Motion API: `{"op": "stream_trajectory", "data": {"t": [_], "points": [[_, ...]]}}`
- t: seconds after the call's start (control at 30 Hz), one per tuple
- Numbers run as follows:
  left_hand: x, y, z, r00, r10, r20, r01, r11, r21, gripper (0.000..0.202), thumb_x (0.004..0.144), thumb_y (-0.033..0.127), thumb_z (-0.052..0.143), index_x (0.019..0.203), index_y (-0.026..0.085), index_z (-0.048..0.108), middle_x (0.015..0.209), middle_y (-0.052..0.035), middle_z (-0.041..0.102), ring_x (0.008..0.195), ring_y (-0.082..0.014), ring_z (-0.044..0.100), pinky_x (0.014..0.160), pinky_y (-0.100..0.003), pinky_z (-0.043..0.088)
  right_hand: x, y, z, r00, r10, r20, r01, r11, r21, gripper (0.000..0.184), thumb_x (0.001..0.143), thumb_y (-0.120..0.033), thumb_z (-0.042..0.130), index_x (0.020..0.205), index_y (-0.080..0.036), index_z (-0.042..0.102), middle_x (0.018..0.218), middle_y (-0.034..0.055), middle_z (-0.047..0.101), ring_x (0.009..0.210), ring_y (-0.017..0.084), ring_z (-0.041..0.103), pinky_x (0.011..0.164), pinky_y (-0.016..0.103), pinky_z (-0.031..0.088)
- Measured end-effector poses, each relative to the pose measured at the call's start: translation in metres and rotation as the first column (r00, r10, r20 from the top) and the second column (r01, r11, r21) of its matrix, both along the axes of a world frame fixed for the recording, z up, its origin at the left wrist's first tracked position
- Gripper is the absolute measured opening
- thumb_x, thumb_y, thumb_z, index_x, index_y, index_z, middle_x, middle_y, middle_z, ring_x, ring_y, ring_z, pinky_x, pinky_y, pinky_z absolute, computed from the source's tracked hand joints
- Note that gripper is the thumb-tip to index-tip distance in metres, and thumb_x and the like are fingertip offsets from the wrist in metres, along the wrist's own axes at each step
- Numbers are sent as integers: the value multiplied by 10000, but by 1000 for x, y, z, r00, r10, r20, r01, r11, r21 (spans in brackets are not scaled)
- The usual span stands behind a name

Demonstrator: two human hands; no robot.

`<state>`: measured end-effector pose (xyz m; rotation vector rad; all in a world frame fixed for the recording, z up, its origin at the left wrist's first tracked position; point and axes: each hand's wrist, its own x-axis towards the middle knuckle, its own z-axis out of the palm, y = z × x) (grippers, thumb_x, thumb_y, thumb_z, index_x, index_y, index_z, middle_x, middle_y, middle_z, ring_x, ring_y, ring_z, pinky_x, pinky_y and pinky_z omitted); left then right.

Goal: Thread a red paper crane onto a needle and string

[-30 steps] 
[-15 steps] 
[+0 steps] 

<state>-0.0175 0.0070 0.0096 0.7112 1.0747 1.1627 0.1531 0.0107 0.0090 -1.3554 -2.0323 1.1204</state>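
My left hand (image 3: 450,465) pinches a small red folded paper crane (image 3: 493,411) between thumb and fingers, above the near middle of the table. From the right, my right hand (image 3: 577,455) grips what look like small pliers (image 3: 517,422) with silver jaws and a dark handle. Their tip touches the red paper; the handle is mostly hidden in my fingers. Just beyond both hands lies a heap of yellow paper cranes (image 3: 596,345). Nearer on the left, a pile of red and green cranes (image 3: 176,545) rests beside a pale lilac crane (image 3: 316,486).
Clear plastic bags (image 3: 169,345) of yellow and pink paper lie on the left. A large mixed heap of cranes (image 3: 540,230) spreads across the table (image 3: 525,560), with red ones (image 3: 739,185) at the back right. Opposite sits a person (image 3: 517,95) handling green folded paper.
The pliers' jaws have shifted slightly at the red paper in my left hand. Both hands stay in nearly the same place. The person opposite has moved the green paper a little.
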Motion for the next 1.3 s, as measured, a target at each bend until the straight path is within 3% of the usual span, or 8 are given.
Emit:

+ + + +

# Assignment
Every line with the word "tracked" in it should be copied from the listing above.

# Reply to the exercise
- Measured end-effector poses, each relative to the pose measured at the call's start: translation in metres and rotation as the first column (r00, r10, r20 from the top) and the second column (r01, r11, r21) of its matrix, both along the axes of a world frame fixed for the recording, z up, its origin at the left wrist's first tracked position
- thumb_x, thumb_y, thumb_z, index_x, index_y, index_z, middle_x, middle_y, middle_z, ring_x, ring_y, ring_z, pinky_x, pinky_y, pinky_z absolute, computed from the source's tracked hand joints
`<state>`: measured end-effector pose (xyz m; rotation vector rad; all in a world frame fixed for the recording, z up, its origin at the left wrist's first tracked position; point and axes: each hand's wrist, its own x-axis towards the middle knuckle, its own z-axis out of the palm, y = z × x) (grippers, thumb_x, thumb_y, thumb_z, index_x, index_y, index_z, middle_x, middle_y, middle_z, ring_x, ring_y, ring_z, pinky_x, pinky_y and pinky_z omitted); left then right.

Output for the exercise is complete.